◆ Problem details ◆
Only the number is needed. Please count the lines below in which the word "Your" occurs.

◆ Given data ◆
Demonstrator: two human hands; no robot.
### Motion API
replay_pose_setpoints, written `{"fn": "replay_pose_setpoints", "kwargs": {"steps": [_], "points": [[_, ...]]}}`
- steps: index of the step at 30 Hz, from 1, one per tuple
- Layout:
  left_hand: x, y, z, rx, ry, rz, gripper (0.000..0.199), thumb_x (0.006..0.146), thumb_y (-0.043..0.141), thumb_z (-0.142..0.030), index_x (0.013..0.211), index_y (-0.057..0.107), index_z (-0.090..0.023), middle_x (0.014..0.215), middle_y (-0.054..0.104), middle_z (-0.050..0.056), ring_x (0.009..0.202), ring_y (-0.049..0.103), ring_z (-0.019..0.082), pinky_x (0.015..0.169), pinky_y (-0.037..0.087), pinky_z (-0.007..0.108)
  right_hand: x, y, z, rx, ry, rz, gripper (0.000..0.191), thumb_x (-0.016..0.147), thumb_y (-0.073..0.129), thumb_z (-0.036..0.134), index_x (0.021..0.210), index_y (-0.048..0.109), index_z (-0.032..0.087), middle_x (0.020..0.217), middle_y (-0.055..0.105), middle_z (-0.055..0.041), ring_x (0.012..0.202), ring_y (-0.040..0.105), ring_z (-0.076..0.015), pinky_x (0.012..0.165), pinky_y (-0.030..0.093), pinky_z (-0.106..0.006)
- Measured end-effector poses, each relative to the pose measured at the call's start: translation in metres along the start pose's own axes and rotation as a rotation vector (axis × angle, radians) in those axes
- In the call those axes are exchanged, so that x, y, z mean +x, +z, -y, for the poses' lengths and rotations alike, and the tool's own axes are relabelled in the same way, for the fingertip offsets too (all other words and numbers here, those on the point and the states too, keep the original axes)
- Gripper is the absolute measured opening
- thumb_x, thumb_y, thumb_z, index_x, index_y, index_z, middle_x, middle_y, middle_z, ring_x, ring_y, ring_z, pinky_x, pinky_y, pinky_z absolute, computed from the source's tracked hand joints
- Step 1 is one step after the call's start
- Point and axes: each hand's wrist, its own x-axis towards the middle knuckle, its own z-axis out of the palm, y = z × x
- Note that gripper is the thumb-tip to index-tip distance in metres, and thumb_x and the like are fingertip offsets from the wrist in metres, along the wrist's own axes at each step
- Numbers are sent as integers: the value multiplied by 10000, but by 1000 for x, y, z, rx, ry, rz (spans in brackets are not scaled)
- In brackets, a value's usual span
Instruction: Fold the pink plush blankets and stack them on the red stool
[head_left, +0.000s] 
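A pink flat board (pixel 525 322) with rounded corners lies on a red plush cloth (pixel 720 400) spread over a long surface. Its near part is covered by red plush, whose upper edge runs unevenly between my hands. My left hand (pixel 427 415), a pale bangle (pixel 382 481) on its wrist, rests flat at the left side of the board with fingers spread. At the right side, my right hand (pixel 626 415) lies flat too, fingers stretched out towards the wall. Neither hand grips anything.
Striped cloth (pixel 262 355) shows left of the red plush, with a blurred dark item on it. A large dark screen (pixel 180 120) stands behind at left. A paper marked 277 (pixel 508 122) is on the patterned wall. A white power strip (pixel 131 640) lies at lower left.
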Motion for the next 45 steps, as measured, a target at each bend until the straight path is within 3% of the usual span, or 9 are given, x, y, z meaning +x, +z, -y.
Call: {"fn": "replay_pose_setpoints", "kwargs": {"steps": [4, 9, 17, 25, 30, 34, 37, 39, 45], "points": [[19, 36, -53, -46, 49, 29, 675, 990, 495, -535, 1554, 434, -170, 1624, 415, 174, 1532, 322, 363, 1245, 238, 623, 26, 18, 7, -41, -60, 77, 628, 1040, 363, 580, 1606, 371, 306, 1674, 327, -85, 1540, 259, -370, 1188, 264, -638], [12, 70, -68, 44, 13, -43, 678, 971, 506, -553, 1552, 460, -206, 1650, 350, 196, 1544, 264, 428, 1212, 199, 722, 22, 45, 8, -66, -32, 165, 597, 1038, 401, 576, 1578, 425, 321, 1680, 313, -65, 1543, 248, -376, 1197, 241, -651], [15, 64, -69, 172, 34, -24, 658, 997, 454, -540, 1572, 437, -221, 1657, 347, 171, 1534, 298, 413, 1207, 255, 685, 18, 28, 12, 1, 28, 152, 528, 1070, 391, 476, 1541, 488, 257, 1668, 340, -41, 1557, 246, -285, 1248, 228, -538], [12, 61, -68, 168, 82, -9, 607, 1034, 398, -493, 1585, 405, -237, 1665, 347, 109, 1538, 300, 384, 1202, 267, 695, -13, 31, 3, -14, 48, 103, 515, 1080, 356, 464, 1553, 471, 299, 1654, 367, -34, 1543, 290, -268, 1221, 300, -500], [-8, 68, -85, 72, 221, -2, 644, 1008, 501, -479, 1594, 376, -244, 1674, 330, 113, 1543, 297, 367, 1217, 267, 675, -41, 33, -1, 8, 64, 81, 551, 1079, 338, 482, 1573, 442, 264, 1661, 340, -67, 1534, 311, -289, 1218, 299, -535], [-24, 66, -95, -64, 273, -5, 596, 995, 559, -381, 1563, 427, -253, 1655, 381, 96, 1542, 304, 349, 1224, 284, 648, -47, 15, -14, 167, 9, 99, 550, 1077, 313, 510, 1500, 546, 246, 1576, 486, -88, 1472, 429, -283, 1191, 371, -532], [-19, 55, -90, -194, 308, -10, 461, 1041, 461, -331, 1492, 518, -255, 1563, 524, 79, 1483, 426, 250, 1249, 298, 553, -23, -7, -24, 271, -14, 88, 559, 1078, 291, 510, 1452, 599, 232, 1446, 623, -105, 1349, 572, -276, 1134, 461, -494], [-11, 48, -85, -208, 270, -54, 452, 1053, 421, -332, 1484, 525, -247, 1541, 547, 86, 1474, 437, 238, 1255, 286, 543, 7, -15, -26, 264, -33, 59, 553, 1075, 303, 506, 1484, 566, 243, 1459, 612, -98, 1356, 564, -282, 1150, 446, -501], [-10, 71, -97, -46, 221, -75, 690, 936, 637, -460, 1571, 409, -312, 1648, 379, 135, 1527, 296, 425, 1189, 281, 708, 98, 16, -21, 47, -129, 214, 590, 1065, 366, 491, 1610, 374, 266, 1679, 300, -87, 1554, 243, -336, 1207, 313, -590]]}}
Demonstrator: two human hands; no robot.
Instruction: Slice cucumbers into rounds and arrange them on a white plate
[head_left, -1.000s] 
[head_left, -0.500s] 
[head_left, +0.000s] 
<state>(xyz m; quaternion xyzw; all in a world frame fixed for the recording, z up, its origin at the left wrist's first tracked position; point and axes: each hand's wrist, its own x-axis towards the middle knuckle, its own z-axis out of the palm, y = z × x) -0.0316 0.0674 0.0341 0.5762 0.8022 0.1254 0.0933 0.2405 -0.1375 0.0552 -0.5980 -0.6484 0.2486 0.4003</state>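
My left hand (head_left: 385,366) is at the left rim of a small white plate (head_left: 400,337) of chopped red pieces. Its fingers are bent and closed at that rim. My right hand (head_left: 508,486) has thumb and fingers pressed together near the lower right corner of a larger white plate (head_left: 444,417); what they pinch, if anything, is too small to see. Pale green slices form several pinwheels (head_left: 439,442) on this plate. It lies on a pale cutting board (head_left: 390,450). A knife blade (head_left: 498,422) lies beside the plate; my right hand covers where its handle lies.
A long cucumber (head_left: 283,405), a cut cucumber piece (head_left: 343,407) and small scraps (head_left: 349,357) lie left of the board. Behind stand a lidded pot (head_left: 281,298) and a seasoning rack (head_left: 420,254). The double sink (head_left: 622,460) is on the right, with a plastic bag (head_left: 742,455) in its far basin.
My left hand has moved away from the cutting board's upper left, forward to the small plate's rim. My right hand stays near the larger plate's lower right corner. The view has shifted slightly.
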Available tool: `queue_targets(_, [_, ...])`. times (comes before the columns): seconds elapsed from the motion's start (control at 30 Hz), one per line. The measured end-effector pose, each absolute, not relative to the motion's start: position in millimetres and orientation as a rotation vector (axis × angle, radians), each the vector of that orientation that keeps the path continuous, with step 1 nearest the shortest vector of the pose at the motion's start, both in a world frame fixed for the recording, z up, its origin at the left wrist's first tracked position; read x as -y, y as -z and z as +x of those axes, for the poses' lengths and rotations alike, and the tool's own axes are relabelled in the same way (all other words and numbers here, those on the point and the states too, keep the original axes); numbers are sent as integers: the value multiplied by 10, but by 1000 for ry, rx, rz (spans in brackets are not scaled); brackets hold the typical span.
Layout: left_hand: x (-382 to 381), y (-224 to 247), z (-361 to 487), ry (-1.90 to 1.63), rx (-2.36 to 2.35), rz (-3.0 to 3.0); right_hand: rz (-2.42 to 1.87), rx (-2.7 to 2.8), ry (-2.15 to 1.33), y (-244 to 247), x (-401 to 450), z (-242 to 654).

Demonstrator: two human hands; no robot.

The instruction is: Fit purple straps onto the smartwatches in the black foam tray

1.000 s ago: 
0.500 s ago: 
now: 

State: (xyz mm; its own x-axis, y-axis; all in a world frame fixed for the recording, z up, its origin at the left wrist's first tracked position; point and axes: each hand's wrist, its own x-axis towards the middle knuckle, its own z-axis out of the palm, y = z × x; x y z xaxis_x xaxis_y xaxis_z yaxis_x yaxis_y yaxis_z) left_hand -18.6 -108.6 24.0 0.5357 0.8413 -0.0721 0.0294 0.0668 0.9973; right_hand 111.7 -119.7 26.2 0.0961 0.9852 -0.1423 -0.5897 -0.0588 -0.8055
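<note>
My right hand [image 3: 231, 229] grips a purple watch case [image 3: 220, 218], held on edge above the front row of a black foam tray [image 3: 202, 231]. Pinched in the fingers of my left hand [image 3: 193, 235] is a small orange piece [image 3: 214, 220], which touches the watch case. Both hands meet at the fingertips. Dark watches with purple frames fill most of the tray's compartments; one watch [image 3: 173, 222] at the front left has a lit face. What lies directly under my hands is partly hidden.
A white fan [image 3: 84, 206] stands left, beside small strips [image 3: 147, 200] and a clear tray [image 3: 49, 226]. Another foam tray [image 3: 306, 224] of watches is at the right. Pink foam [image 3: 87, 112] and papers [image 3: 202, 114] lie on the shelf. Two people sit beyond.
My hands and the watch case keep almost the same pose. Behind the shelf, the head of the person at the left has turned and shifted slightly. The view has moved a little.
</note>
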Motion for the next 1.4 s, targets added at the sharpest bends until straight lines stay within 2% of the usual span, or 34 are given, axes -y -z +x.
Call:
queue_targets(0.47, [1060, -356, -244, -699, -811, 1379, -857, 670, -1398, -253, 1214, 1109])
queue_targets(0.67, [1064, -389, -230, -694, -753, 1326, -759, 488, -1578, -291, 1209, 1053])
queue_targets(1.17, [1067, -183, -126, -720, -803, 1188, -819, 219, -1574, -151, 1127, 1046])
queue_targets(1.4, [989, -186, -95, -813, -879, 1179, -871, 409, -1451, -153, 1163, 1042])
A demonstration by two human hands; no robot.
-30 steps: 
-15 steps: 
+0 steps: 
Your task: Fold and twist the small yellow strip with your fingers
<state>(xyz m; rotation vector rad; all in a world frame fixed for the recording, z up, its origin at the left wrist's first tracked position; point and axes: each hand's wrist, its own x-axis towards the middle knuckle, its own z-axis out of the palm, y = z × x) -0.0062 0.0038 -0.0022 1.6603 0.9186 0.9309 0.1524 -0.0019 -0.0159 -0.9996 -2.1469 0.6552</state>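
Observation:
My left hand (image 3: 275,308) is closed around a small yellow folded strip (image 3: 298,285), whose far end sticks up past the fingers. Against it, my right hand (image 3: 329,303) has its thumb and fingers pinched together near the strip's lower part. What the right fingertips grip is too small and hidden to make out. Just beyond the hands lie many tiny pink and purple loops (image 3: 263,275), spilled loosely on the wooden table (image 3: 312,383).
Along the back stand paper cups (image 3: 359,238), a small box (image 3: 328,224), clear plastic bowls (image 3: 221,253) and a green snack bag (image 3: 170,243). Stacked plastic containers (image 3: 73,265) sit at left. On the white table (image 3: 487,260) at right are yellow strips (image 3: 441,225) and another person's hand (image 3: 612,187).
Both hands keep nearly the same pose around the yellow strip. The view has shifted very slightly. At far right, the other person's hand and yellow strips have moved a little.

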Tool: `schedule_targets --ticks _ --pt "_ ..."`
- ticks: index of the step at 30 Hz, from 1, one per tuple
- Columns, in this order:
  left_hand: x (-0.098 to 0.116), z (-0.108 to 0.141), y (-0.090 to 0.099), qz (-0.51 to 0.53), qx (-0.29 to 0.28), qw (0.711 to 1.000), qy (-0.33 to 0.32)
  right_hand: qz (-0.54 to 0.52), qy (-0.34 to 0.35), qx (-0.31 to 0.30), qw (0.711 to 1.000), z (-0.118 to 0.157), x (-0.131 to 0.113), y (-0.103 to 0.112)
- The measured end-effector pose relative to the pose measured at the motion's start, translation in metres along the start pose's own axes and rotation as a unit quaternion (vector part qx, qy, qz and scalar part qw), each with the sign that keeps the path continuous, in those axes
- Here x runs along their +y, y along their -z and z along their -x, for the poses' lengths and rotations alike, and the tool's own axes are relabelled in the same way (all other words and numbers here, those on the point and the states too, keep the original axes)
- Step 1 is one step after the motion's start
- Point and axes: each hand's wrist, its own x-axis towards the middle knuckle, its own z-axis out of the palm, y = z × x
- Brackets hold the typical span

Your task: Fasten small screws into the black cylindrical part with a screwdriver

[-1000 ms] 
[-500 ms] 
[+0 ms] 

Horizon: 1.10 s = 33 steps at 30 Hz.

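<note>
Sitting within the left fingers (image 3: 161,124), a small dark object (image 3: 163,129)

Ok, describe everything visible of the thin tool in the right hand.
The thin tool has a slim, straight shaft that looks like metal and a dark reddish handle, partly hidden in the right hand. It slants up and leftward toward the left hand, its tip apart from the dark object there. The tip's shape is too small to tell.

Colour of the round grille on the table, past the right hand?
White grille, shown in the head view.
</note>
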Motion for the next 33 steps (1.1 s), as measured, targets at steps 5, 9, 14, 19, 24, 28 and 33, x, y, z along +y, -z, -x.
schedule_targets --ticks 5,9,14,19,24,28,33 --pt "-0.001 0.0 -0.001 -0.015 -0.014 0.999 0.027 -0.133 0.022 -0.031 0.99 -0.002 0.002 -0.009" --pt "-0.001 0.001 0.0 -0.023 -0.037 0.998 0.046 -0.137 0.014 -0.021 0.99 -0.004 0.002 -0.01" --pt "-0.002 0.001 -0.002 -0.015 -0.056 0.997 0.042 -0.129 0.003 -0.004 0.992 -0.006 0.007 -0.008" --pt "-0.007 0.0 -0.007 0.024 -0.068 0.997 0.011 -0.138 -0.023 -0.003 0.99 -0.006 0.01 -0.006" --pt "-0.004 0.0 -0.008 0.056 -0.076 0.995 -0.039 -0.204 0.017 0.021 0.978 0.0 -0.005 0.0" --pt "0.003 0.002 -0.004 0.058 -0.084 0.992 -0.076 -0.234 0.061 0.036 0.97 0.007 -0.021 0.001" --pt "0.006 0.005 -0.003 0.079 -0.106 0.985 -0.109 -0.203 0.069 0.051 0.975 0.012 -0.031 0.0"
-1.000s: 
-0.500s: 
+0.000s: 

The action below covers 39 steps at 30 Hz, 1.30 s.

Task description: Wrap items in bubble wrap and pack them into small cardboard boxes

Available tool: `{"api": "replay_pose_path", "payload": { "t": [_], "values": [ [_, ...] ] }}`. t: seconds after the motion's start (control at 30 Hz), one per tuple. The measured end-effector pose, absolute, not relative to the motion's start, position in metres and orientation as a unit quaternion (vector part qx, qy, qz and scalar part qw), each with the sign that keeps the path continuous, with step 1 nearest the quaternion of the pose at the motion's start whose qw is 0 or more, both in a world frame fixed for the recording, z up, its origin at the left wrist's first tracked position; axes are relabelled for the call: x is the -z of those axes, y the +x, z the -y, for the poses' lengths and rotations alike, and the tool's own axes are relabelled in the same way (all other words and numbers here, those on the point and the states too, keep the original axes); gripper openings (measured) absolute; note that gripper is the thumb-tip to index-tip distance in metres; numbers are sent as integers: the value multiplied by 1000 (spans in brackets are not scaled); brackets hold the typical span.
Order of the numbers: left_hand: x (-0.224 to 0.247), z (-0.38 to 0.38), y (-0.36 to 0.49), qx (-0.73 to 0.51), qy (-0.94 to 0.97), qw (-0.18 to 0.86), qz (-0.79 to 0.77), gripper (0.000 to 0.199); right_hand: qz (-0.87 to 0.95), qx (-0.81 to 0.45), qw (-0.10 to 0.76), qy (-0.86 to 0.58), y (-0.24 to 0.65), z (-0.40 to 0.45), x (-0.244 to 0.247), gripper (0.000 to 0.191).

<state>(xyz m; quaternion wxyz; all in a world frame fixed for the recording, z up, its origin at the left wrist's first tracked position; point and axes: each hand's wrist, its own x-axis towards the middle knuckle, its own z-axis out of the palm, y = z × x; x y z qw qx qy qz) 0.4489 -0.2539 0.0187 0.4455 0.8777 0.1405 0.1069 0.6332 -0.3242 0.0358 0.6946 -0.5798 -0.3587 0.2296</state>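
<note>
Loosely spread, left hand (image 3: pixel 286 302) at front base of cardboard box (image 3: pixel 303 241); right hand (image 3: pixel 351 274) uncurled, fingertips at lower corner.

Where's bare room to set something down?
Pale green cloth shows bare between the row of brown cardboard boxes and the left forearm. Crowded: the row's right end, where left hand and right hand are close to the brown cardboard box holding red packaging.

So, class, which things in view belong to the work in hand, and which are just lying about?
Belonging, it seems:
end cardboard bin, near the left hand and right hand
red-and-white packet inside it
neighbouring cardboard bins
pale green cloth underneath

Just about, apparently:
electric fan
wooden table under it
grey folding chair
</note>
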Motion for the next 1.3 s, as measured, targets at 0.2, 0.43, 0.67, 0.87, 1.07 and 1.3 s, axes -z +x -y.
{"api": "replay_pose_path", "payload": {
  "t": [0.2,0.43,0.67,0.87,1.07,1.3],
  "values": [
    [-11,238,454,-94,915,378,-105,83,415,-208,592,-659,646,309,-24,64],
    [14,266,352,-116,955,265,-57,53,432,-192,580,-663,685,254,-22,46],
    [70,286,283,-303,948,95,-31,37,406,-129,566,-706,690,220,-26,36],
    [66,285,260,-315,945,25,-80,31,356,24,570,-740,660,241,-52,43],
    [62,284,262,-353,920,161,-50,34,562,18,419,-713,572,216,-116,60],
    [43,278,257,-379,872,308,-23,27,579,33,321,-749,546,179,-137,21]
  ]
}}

◆ Written solution ◆
2